WHAT IS BEING ASKED: With the line containing "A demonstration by" as the start and the line containing "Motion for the" as the end, transcribe that span of the entries below exactly, including both.

Items from a dataset:
..............................
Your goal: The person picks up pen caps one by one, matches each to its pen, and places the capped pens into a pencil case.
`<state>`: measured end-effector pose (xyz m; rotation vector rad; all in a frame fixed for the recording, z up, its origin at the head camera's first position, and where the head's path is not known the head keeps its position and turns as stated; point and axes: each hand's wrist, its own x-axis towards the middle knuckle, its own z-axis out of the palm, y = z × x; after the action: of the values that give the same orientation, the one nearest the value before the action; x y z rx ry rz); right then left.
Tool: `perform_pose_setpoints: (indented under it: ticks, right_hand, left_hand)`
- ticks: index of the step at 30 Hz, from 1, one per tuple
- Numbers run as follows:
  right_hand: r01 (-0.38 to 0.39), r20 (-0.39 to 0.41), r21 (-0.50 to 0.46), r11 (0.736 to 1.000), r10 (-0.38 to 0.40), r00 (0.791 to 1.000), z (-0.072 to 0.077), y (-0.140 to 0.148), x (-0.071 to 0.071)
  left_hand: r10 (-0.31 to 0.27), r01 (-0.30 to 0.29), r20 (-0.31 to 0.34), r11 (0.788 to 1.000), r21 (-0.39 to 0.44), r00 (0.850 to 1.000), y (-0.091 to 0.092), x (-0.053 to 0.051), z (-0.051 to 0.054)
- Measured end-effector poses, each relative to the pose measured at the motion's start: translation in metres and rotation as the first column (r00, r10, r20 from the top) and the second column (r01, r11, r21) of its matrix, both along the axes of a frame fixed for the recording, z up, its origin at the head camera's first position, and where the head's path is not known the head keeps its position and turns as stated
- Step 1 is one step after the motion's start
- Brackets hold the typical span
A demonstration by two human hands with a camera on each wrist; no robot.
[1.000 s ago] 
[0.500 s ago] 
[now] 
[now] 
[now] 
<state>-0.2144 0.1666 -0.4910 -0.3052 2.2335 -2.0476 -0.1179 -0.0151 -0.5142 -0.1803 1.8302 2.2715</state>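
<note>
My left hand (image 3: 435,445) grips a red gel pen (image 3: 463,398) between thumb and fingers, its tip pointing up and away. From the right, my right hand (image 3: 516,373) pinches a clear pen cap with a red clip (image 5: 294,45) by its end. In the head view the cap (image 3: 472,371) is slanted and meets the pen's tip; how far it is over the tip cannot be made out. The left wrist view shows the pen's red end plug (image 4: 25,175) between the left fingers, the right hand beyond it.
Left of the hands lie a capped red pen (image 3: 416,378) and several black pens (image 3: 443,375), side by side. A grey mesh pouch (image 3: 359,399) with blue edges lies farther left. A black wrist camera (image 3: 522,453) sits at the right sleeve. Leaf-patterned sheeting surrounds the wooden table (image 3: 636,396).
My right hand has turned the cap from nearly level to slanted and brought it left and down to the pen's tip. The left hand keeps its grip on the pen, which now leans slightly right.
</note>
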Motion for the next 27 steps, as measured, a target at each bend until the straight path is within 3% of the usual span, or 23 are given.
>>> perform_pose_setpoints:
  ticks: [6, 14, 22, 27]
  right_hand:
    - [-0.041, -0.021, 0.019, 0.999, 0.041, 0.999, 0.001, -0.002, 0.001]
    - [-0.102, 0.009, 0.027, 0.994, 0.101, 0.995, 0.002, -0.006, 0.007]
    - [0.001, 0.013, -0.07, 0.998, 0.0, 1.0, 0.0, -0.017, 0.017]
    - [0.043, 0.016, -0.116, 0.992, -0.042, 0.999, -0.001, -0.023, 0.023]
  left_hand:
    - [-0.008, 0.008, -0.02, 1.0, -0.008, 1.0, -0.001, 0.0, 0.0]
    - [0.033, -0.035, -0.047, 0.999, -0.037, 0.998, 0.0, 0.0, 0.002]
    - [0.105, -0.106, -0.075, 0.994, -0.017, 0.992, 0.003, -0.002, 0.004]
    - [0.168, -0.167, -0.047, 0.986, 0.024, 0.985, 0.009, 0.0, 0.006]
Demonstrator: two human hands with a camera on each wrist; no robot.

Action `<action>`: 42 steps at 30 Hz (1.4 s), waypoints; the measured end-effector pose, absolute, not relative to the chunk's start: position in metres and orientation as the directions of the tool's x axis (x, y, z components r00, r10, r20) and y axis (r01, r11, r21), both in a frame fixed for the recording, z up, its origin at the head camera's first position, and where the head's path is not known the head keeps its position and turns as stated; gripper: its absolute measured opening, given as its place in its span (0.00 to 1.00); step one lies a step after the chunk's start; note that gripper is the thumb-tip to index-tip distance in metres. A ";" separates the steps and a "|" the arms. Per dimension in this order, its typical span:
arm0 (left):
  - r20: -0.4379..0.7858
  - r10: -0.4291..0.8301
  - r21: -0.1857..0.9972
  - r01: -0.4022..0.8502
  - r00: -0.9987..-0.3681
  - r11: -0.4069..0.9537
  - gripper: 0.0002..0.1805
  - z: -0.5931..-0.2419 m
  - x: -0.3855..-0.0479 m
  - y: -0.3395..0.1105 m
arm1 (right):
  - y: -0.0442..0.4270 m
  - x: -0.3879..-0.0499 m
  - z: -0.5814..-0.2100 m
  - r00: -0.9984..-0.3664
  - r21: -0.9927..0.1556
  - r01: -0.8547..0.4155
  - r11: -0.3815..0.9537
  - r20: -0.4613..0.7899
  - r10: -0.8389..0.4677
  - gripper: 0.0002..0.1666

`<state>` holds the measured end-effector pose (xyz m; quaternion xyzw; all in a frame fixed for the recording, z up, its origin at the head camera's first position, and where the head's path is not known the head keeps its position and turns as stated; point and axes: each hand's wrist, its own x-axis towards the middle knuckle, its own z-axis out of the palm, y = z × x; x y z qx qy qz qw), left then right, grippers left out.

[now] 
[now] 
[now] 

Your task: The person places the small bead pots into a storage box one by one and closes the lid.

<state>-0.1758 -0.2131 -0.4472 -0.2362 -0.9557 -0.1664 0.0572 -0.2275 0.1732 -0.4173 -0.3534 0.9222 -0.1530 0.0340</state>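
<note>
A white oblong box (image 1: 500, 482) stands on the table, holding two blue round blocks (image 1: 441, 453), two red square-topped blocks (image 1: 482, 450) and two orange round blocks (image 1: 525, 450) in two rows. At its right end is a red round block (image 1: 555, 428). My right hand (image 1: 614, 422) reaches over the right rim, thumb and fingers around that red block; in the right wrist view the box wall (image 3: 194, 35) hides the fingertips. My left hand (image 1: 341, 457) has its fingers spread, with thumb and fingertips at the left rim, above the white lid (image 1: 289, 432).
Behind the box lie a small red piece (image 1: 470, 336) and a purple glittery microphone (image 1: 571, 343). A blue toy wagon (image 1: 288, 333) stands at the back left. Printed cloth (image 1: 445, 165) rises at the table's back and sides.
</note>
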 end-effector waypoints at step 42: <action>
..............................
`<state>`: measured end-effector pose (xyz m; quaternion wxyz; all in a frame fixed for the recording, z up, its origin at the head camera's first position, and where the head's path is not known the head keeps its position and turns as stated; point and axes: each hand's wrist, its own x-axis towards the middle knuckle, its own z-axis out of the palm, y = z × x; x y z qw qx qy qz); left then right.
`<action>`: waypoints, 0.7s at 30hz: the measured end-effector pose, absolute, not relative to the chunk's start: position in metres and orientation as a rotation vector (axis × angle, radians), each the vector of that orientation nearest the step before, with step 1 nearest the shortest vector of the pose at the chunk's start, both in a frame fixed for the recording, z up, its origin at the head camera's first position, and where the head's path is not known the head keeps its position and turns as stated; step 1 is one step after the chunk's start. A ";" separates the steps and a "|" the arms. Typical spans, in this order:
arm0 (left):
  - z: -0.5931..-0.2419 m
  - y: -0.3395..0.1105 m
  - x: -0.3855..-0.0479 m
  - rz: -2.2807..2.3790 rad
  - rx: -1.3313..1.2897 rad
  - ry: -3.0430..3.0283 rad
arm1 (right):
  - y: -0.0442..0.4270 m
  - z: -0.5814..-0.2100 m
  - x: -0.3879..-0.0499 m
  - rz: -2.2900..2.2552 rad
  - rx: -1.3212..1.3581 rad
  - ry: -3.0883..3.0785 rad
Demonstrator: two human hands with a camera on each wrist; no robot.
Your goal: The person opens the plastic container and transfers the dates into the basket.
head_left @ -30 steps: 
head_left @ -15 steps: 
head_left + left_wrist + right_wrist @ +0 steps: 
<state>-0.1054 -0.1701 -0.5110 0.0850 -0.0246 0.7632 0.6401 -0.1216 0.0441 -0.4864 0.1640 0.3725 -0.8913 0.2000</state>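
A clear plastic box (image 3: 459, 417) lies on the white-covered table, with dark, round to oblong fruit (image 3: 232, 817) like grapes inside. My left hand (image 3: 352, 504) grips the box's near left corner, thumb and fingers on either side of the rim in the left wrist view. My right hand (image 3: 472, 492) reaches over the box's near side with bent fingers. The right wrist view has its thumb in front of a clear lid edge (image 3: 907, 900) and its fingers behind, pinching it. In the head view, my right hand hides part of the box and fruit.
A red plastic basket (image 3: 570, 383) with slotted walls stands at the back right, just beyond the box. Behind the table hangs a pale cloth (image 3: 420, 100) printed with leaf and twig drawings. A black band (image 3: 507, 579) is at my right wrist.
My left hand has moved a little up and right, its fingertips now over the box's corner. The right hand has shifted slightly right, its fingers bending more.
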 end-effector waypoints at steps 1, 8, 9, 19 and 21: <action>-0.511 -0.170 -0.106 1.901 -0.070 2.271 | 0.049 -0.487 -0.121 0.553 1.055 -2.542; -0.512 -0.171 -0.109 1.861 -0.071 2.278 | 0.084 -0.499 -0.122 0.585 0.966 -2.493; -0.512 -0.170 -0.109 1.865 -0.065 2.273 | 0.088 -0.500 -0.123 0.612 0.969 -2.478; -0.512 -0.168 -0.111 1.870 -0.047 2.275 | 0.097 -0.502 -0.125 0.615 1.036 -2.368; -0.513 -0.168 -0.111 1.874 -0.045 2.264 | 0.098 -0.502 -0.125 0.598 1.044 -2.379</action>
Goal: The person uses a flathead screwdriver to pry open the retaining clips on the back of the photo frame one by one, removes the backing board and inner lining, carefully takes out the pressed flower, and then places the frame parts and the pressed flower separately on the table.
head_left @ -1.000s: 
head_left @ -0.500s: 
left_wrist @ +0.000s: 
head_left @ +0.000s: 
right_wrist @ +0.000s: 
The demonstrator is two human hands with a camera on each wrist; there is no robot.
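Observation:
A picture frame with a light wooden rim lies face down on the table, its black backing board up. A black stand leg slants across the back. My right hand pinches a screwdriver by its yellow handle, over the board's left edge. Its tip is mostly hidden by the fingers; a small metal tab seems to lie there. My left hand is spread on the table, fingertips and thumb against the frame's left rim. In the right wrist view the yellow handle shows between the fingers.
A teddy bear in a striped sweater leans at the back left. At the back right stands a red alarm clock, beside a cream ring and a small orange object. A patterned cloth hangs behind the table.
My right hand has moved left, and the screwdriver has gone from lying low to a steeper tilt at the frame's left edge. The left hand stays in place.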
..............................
EXERCISE SOLUTION:
A demonstration by two human hands with a camera on each wrist; no robot.
[1.000 s ago] 
[0.500 s ago] 
[now] 
[now] 
[now] 
<state>-0.2144 0.1666 -0.4910 -0.3052 2.2335 -2.0476 -0.1179 -0.0151 -0.5142 -0.1803 1.8302 2.2715</state>
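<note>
My left hand (image 3: 435,445) grips a red gel pen (image 3: 463,398) between thumb and fingers, its tip pointing up and away. From the right, my right hand (image 3: 516,373) pinches a clear pen cap with a red clip (image 5: 294,45) by its end. In the head view the cap (image 3: 472,371) is slanted and meets the pen's tip; how far it is over the tip cannot be made out. The left wrist view shows the pen's red end plug (image 4: 25,175) between the left fingers, the right hand beyond it.
Left of the hands lie a capped red pen (image 3: 416,378) and several black pens (image 3: 443,375), side by side. A grey mesh pouch (image 3: 359,399) with blue edges lies farther left. A black wrist camera (image 3: 522,453) sits at the right sleeve. Leaf-patterned sheeting surrounds the wooden table (image 3: 636,396).
My right hand has turned the cap from nearly level to slanted and brought it left and down to the pen's tip. The left hand keeps its grip on the pen, which now leans slightly right.
</note>
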Motion for the next 27 steps, as measured, a target at each bend until the straight path is within 3% of the usual span, or 23 are given.

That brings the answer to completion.